BEGIN Task inputs

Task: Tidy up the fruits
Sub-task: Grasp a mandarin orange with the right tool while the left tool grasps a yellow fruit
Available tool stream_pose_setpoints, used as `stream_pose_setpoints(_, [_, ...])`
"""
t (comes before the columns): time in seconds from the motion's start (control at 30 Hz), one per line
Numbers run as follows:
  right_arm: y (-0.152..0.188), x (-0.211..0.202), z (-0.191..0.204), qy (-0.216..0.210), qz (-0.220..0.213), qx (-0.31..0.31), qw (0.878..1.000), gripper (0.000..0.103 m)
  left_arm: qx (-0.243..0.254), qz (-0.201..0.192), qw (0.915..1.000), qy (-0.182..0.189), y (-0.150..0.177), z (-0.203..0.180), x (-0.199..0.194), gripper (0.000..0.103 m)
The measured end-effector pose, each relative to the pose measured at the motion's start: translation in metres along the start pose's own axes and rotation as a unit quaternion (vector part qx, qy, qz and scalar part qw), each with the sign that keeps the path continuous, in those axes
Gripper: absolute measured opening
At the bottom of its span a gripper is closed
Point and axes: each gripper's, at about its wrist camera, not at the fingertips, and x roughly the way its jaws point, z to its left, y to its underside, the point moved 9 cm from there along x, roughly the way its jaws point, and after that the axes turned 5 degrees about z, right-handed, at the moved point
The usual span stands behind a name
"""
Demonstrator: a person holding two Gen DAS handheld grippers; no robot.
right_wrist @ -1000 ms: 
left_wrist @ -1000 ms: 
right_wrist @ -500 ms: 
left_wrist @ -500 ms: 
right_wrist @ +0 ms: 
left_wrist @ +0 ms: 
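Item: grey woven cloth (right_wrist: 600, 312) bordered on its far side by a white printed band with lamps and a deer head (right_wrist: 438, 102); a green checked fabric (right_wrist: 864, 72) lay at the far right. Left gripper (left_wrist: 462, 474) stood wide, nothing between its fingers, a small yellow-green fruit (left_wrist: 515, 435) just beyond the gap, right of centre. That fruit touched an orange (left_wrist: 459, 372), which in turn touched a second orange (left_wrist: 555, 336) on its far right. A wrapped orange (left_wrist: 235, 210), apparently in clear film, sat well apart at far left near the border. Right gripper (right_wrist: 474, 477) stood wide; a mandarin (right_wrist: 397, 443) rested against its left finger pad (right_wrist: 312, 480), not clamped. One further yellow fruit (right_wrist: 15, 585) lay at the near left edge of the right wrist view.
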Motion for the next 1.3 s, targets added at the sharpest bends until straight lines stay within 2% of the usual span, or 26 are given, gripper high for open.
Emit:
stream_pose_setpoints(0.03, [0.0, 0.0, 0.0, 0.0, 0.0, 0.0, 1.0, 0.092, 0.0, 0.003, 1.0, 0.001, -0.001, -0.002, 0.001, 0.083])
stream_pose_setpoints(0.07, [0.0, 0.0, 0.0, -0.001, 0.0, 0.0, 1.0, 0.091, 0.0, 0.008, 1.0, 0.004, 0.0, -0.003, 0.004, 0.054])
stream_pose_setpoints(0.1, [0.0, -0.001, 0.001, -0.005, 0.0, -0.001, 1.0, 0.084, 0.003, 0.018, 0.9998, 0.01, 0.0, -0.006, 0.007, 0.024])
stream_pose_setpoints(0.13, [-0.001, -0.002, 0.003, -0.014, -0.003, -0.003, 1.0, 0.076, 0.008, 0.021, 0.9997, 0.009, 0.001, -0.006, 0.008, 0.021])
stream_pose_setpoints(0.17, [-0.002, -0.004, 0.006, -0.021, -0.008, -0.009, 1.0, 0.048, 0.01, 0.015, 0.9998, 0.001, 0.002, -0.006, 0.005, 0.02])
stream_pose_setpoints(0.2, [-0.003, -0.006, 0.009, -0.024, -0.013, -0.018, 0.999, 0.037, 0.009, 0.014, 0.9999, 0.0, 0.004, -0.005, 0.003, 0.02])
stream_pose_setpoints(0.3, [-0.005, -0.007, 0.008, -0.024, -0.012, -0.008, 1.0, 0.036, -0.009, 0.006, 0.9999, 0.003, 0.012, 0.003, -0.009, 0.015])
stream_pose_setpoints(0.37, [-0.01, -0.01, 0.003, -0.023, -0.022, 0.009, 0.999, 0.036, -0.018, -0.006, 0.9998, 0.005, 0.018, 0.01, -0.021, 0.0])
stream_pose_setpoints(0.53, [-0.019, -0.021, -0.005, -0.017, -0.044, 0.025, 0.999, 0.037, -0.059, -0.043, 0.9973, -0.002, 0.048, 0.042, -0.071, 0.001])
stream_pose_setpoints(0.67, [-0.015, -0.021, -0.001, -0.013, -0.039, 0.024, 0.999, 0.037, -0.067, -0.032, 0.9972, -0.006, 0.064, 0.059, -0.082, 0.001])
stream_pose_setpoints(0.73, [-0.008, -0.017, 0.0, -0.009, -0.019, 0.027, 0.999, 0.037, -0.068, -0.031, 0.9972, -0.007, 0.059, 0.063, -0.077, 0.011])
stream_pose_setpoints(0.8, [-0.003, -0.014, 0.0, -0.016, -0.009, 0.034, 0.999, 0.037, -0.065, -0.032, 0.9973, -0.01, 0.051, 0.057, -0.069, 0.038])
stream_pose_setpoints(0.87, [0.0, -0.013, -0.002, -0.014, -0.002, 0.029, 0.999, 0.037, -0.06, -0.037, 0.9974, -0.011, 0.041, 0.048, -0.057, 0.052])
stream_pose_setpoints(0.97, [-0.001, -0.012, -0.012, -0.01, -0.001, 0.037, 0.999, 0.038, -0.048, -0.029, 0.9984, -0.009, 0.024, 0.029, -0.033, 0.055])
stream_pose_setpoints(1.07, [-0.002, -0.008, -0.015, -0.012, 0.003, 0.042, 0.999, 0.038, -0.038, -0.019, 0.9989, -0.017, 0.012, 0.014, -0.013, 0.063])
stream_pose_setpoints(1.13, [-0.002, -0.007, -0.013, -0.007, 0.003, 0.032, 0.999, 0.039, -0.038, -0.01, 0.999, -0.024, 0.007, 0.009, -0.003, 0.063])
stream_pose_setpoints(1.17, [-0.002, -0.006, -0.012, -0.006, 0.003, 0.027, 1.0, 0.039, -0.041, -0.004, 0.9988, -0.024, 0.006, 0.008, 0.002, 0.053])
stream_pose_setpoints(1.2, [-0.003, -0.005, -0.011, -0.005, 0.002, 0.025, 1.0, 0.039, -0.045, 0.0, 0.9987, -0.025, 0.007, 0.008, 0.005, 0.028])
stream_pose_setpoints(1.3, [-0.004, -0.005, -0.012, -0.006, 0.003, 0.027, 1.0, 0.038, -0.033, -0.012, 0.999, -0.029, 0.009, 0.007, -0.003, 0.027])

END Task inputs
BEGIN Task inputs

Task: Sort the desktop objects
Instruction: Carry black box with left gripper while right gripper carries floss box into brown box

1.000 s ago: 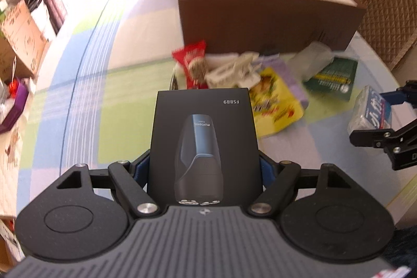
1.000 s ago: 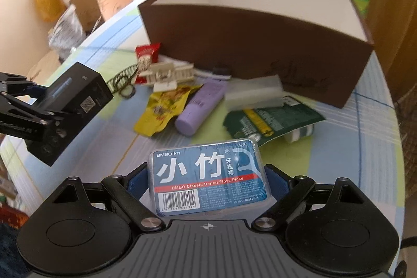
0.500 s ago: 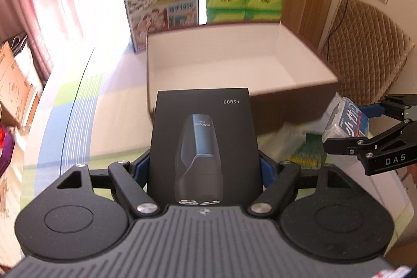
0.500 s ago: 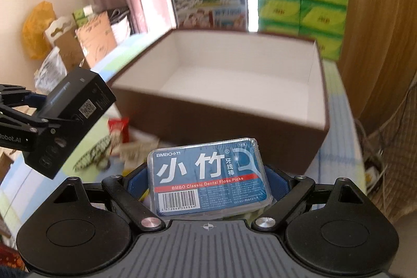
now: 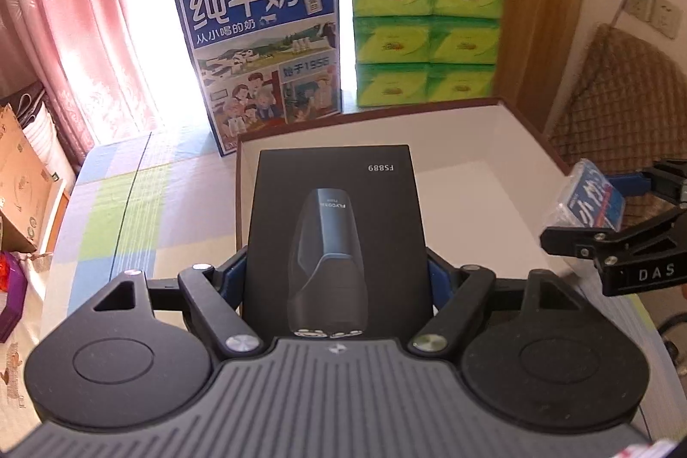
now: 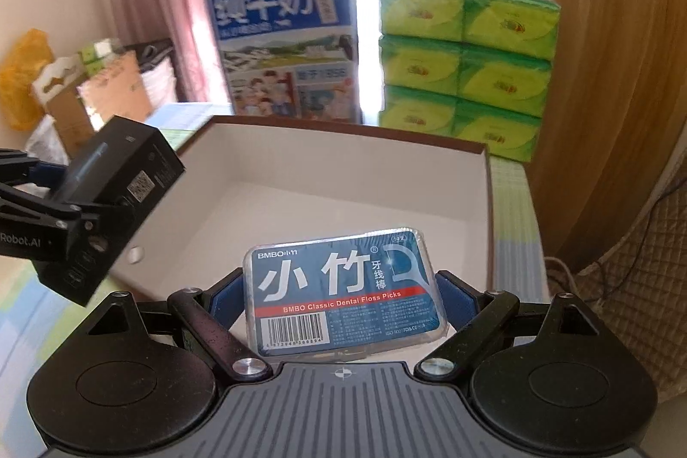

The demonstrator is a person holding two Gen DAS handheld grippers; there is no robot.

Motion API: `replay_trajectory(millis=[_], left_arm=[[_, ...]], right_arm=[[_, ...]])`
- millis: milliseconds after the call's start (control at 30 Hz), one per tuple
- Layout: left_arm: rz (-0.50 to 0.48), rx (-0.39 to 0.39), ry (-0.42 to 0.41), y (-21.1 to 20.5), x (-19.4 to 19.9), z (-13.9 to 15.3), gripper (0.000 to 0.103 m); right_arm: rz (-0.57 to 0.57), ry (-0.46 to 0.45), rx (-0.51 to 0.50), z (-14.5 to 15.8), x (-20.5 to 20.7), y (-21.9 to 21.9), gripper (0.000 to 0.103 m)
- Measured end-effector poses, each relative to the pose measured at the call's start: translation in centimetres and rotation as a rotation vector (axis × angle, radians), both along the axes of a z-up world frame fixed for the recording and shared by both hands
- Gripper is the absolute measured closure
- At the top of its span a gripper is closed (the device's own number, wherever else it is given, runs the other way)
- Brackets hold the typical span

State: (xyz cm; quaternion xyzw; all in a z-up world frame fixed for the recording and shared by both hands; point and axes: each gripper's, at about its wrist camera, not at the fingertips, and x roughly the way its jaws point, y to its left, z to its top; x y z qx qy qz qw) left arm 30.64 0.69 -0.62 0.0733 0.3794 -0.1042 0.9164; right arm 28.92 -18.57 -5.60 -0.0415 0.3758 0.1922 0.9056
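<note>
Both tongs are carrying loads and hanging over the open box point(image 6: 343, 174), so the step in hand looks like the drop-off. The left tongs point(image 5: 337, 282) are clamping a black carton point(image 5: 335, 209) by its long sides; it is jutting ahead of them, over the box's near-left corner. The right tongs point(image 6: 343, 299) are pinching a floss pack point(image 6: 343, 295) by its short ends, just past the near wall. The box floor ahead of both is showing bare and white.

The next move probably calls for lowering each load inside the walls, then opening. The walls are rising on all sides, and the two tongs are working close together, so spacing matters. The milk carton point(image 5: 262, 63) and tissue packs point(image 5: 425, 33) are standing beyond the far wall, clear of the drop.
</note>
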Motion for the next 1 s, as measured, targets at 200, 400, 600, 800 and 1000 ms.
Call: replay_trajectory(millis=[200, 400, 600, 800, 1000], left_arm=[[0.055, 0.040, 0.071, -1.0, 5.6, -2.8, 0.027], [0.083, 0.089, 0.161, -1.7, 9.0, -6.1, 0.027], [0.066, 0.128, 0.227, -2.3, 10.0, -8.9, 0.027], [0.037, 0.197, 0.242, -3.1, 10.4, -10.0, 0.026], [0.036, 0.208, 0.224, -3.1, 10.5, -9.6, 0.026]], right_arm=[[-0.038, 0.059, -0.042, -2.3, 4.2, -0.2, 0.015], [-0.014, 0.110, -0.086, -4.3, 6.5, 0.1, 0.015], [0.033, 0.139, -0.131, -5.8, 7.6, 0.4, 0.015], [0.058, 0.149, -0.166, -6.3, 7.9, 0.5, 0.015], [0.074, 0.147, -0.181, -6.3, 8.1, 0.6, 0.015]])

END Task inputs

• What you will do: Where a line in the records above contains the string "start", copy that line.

• Solution to the exercise:
t (comes before the columns): time in seconds from the motion's start (control at 30 Hz), one per line
The measured end-effector pose, each relative to the pose measured at the motion's start: translation in metres along the start pose's own axes and rotation as a unit quaternion (vector part qx, qy, qz and scalar part qw), each with the sign that keeps the path continuous, in those axes
- millis: milliseconds after the call's start (control at 30 Hz), one per tuple
- Measured end-effector poses, each relative to the pose measured at the call's start: translation in centimetres and rotation as a rotation vector (axis × angle, radians), both along the axes of a z-up world frame fixed for the recording and shared by both hands

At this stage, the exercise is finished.